→ HOW TO COMPLETE THIS TASK: Return, from the material below, each line in which "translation" occurs.

→ SUPPLIED RECORDS:
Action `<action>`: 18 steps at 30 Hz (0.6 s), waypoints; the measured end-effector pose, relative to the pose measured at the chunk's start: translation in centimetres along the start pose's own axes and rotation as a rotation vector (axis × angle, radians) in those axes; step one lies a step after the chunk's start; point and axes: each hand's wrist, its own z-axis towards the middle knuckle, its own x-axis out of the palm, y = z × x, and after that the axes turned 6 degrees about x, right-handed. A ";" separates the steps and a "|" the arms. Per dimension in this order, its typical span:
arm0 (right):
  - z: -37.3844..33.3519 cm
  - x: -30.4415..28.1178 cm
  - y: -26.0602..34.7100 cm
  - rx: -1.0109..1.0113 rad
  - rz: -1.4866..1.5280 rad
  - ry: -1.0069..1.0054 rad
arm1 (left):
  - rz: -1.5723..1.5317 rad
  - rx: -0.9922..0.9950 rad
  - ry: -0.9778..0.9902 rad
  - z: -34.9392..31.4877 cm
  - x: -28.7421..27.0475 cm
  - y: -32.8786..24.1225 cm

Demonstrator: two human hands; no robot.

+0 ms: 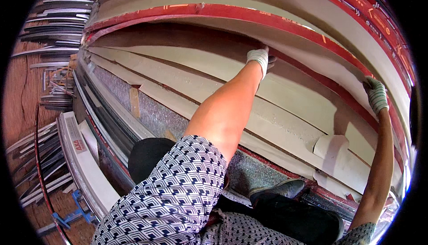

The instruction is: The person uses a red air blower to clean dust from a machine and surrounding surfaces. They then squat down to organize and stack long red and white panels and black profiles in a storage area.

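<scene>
My right hand (376, 94), in a striped white and grey knit glove, is closed over the edge of a long cream panel with a red border (232, 14). That panel is tilted up and casts a shadow below. My left hand (262, 59), gloved too, reaches under it, near the dark red strip along its lower side. Its fingers look apart, partly hidden behind the wrist, and I cannot make out anything in them. Beneath my left arm lie several overlapping long cream sheets (285, 120), one with a curled flap (331, 147).
More red-wrapped panels (365, 4) stand at the upper right. Stacks of thin strips (58, 17) lie on brown wooden boards (26, 80) at the left. A curved white strip (82, 155) and a blue clamp-like tool (79, 207) are at the lower left. My shoe (281, 188) stands near the sheets.
</scene>
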 end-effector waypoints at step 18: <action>-6.8 -2.6 5.9 -0.026 -0.251 0.018 | 0.174 0.501 -0.001 -5.6 -1.3 1.1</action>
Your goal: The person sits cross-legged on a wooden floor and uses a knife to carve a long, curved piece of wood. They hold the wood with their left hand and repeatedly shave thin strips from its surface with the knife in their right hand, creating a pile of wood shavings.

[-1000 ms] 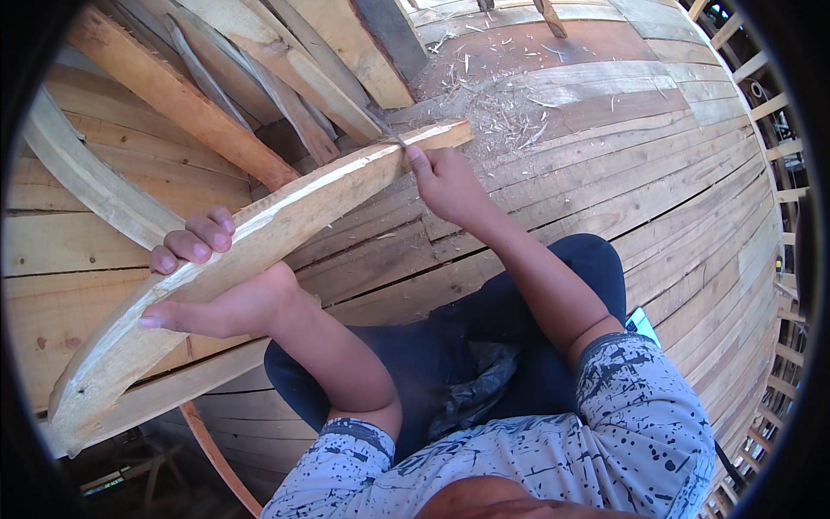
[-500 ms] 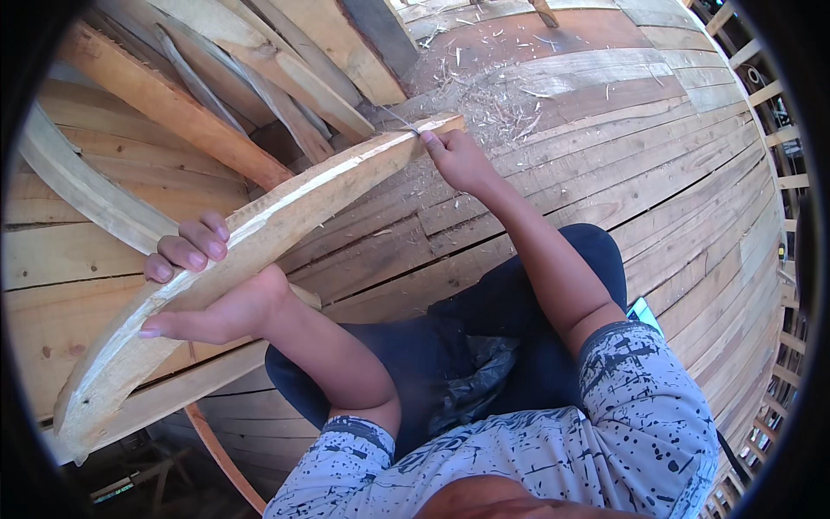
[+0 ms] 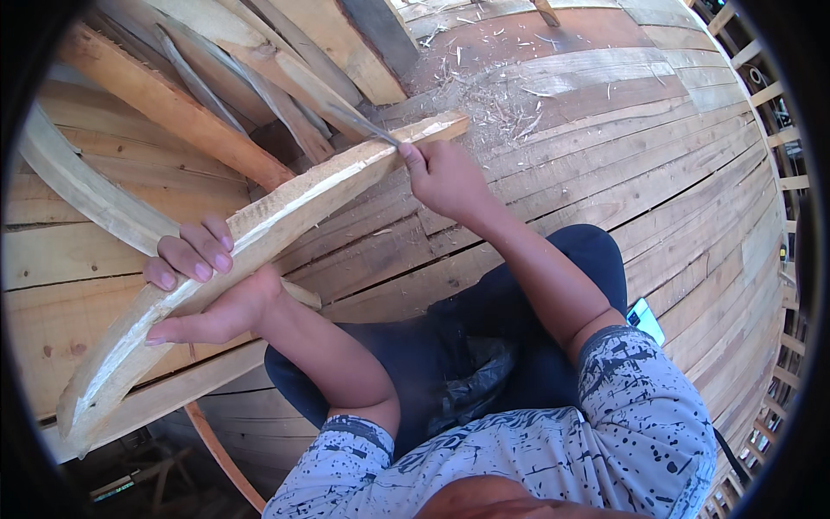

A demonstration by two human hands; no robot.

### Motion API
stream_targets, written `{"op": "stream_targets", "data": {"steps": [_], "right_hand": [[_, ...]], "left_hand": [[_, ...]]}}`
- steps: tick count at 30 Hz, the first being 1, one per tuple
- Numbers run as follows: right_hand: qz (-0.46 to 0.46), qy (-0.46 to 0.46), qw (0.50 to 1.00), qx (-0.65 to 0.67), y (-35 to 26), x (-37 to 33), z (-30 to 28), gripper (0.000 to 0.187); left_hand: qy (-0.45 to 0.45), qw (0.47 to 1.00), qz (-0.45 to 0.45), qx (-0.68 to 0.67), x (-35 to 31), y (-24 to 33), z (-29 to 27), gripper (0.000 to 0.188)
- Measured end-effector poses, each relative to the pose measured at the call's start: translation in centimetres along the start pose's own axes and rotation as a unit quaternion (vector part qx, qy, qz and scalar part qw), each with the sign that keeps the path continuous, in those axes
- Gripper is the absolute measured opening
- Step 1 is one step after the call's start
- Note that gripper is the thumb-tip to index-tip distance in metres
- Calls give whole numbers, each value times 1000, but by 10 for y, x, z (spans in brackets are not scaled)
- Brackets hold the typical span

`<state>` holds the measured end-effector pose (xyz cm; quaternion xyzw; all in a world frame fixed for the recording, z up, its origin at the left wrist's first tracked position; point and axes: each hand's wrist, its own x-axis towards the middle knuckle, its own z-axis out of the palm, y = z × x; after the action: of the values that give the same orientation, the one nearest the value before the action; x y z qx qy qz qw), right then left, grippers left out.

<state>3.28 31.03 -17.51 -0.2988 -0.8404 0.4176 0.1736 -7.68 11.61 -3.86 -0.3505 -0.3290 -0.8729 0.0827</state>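
Note:
A long, curved timber (image 3: 294, 212) slants from the lower left up to the upper middle, with a pale, freshly cut strip along its edge. My left hand (image 3: 212, 285) is wrapped round its lower part, fingers over the far side and thumb on the near face. Closed in a fist near the timber's upper end, my right hand (image 3: 443, 176) grips a long thin metal blade (image 3: 367, 127). The blade lies across the timber's edge and points to the upper left. Its handle is hidden in my fist.
Several rough boards and an orange-brown beam (image 3: 173, 104) lean at the upper left. Wood shavings (image 3: 510, 112) are scattered over the curved plank floor (image 3: 562, 182). A light-coloured phone (image 3: 645, 322) lies beside my right leg. Another curved timber (image 3: 95, 186) is at the left.
My right hand and the blade have slid left and slightly down along the timber's edge. The timber has tilted slightly in my left hand. More of the phone shows.

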Motion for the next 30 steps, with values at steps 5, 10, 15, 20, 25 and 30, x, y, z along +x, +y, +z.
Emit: {"op": "stream_targets", "data": {"steps": [5, 10, 15, 20, 25, 30], "right_hand": [[105, -66, 991, 47, 10, 12, -10, 50], [-1, -23, 999, 24, -4, 3, -3, 51], [80, 11, 997, 12, 8, 11, 2, 50], [39, -17, 999, 16, 6, 8, -4, 51], [92, -7, 996, -19, -5, 10, -4, 50], [10, 37, 997, -63, 12, 15, -3, 45]], "left_hand": [[11, 1000, 3, 12, 3, -4, 4, 62], [11, 1000, 5, 19, 2, -2, 8, 62], [22, 1000, 0, 19, 1, -3, 10, 63], [8, 1000, -7, 13, 2, 0, 5, 64], [6, 1000, -10, 4, 4, -2, 0, 63], [31, 999, -14, 16, 4, -2, 0, 62]]}}
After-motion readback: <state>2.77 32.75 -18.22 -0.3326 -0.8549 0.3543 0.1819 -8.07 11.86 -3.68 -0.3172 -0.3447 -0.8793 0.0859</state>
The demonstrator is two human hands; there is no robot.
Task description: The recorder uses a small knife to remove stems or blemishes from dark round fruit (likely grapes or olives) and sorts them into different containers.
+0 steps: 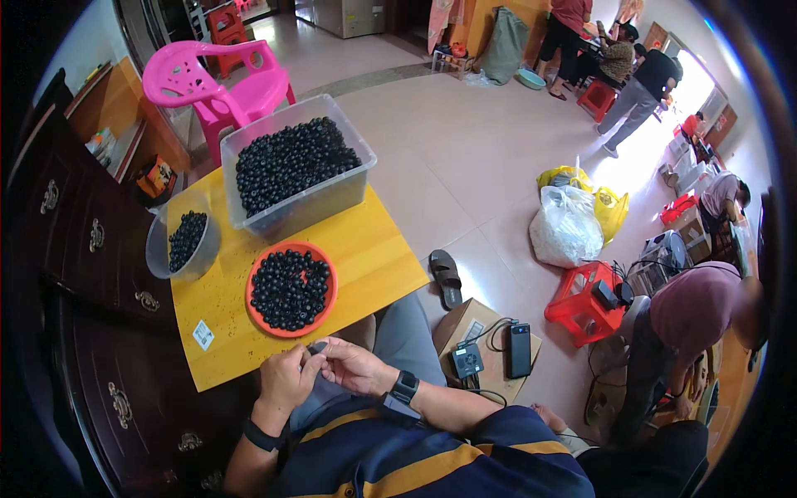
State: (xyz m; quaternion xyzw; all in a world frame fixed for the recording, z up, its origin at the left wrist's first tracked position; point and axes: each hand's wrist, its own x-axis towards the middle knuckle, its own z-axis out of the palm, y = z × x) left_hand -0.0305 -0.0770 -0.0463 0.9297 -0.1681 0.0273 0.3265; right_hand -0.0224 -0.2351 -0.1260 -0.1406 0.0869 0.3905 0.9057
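Observation:
My left hand (285, 378) and my right hand (355, 366) meet over my lap, just off the near edge of the yellow table (378, 249). Between their closed fingertips is a small dark piece (317, 348), partly hidden, its kind too small to make out. Just beyond the hands stands an orange-red plate (333, 303), heaped with small round black pieces (286, 290) that look like berries or beads. Behind it a large clear plastic bin (290, 220) holds many more of them. A round clear tub (154, 249) at the left contains a smaller pile.
Dark drawers (100, 274) line the left side, and a pink chair (249, 91) stands beyond the table. On the floor to the right are a sandal (446, 278), a cardboard box (465, 324) with a power bank (519, 350), a red stool (577, 311) and bags (569, 228). Several people work farther right.

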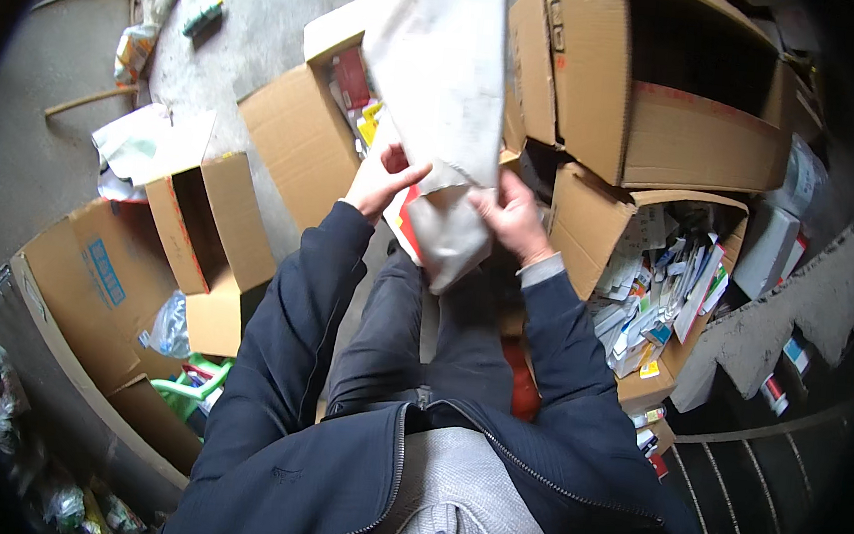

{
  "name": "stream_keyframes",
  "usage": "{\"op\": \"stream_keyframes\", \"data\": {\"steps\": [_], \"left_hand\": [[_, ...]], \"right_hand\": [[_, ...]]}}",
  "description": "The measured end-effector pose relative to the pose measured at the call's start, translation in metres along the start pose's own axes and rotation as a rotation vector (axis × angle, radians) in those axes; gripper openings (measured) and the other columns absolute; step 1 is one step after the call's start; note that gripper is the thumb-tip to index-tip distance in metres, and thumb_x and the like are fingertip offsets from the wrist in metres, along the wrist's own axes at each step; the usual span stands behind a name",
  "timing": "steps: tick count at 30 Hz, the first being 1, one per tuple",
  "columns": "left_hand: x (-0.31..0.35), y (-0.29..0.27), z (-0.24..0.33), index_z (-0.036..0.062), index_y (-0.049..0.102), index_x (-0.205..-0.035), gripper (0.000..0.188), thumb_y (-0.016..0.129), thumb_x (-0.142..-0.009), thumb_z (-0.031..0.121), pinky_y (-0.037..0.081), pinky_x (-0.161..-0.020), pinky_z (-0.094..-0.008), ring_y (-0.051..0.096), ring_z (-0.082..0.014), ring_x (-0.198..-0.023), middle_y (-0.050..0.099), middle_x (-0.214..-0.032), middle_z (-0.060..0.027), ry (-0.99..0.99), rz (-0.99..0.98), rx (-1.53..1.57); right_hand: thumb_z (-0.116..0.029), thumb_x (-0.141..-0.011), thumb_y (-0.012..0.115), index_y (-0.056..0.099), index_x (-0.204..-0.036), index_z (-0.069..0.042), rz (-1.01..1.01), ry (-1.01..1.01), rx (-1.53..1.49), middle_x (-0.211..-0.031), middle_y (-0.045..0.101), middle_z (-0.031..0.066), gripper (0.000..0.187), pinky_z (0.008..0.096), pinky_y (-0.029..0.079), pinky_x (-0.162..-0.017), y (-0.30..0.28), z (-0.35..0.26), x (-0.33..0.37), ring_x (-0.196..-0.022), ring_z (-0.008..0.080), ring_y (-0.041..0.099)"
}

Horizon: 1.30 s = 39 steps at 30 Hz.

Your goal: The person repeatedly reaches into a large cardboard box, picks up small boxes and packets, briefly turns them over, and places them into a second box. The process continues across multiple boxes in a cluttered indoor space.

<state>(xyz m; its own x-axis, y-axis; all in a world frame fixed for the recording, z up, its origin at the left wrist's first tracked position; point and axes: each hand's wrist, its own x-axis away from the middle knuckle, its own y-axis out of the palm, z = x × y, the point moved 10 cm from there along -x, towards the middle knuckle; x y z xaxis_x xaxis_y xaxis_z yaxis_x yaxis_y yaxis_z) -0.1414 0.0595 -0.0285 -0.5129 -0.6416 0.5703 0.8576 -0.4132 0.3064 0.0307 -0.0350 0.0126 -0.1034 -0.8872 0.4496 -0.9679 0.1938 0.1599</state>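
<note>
A long whitish-grey bag or folded sheet point(452, 78) hangs in front of me, its lower part creased and bent. My right hand point(519, 219) grips its right edge, thumb on the front face. My left hand point(384, 181) is at its left edge, thumb and fingers apart, with the thumb tip against or just over the front. Some of the left fingers are hard to make out. Behind the lower part, a red and white flat piece point(405, 227) shows partly.
An open carton point(291, 146) with small boxes stands ahead. At right, a large carton point(698, 138) rests above another carton point(591, 225) full of papers and small packages. More cartons point(95, 281) lie left, near a green plastic basket point(177, 388). A stick point(89, 102) lies on the floor.
</note>
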Motion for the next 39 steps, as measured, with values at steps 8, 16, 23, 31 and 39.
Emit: {"op": "stream_keyframes", "data": {"steps": [8,16,23,31,39], "left_hand": [[0.111,-0.049,0.224,0.0045,0.057,-0.125,0.048,0.077,-0.081,0.003,0.047,-0.098,-0.0326,0.061,-0.0157,-0.111,0.066,-0.117,-0.0045,0.338,-0.022,0.008],[0.393,-0.093,0.398,0.0057,0.054,-0.128,0.054,0.073,-0.079,-0.005,0.049,-0.096,-0.0376,0.06,-0.021,-0.114,0.063,-0.121,-0.007,0.597,0.145,-0.064],[0.547,-0.164,0.421,0.008,0.058,-0.115,0.039,0.071,-0.08,-0.004,0.052,-0.086,-0.0334,0.064,-0.0182,-0.099,0.065,-0.109,-0.0035,0.792,0.318,-0.045],[0.626,-0.34,0.317,0.0083,0.063,-0.107,0.023,0.071,-0.086,0.004,0.054,-0.077,-0.0275,0.066,-0.0113,-0.087,0.069,-0.095,-0.0011,0.761,0.864,-0.015],[0.47,-0.467,0.235,0.0036,0.065,-0.103,0.044,0.048,-0.072,-0.023,0.052,-0.084,-0.0279,0.065,-0.015,-0.091,0.069,-0.099,-0.007,0.503,1.076,-0.282]], "right_hand": [[-0.063,-0.091,0.055,0.034,-0.149,-0.003,0.033,-0.069,-0.315,-0.14,0.052,0.0143,0.086,0.0352,0.037,-0.108,0.006,-0.075,-0.011,-0.13,0.0234,0.048],[-0.064,-0.08,0.07,0.014,-0.154,0.001,-0.23,-0.125,-0.122,-0.155,0.029,0.0233,0.114,0.0376,0.027,-0.115,0.17,-0.14,-0.094,-0.141,0.0302,0.033],[-0.03,-0.093,0.069,0.044,-0.141,-0.007,-0.99,-0.005,-0.715,-0.135,0.054,0.0057,0.058,0.0379,0.047,-0.097,0.396,-0.239,-0.046,-0.12,0.0194,0.054],[-0.015,-0.091,0.069,0.07,-0.103,-0.002,-0.487,-0.207,-0.192,-0.089,0.069,0.0016,0.018,0.028,0.054,-0.066,0.263,-0.279,-0.085,-0.076,0.0122,0.065],[-0.01,-0.09,0.068,0.07,-0.098,-0.001,-0.098,-0.376,0.095,-0.086,0.068,-0.0001,0.012,0.0232,0.049,-0.063,0.074,-0.37,-0.072,-0.07,0.0081,0.061]]}}
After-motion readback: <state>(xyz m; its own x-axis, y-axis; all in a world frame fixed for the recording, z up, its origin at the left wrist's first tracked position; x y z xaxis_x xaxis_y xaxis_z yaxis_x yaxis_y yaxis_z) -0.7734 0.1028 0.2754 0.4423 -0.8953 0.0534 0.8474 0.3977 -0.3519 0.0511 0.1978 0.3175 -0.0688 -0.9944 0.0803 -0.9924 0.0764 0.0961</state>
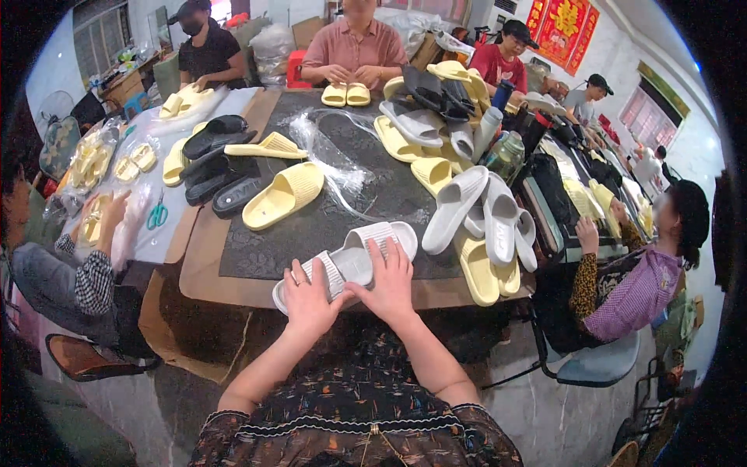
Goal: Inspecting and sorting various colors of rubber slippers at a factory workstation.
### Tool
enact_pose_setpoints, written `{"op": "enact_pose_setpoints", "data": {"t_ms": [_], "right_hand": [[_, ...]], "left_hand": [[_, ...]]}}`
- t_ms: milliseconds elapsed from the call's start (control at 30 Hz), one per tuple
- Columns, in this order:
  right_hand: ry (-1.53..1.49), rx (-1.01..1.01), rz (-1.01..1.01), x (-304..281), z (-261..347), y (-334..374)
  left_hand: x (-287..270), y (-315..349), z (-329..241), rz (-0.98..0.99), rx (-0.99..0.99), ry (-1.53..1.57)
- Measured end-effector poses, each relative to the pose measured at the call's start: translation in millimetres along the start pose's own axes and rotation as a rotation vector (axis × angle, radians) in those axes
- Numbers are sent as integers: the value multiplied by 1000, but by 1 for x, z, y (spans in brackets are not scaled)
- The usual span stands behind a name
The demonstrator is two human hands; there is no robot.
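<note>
A pair of light grey slide slippers lies side by side at the near edge of the table in front of me. My left hand (pixel 310 297) rests on the ribbed strap of the left slipper (pixel 321 263), fingers stretched out. On the strap of the right slipper (pixel 359 233) my right hand (pixel 391 280) lies with its fingers spread. The two thumbs almost meet at the slippers' near side. Just beyond my left hand is a single yellow slipper (pixel 284 194), with black slippers (pixel 210 173) behind it.
Grey slippers (pixel 455 208) and yellow slippers (pixel 476 268) crowd the table's right side. Clear plastic wrapping (pixel 331 152) lies across the dark mat (pixel 257 257). Bottles (pixel 506 156) stand at the back right. Co-workers sit around; teal scissors (pixel 158 213) lie on the left table.
</note>
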State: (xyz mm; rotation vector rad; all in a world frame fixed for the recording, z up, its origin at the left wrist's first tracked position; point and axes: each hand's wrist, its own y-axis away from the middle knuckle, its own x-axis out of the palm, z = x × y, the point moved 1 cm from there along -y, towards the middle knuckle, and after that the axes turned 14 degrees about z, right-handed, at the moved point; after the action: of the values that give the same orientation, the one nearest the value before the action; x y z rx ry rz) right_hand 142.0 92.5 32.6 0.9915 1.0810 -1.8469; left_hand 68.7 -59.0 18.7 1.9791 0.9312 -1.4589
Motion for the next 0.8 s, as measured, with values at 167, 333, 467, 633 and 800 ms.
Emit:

→ RESPONSE AREA:
Action `<action>`: 18 steps at 30 Hz (0.6 s), waypoints; the measured end-effector pose, relative to the pose measured at the chunk's start: translation in centimetres along the start pose's own axes and rotation as a rotation vector (axis × angle, radians) in those axes; step one lies a step after the chunk's start; point and axes: each hand's wrist, its own z-axis towards the middle knuckle, its own x-axis out of the palm, y = z × x, and after that the axes turned 6 degrees about x, right-handed. A ";" separates the steps and a "|" the arms. Per dimension in this order, its typical span:
- Measured end-effector poses, each relative to the pose measured at the call's start: translation in centimetres along the start pose's own axes and rotation as a unit quaternion (vector part qx, qy, qz and scalar part qw), each with the sign that keeps the path continuous, in those axes
  "description": "The measured end-effector pose relative to the pose measured at the call's start, translation in metres along the start pose's own axes and rotation as a rotation vector (axis × angle, radians) in those axes; gripper openings (measured) and the other columns absolute; step 1 is one step after the call's start; note that gripper is the thumb-tip to index-tip distance in metres, and thumb_x and the like are fingertip offsets from the wrist in metres, along the wrist's own axes at each step; the usual span stands behind a name",
- Measured end-effector poses, each relative to the pose measured at the call's start: translation in millimetres along the start pose's own axes and rotation as a rotation vector (axis × angle, radians) in those axes

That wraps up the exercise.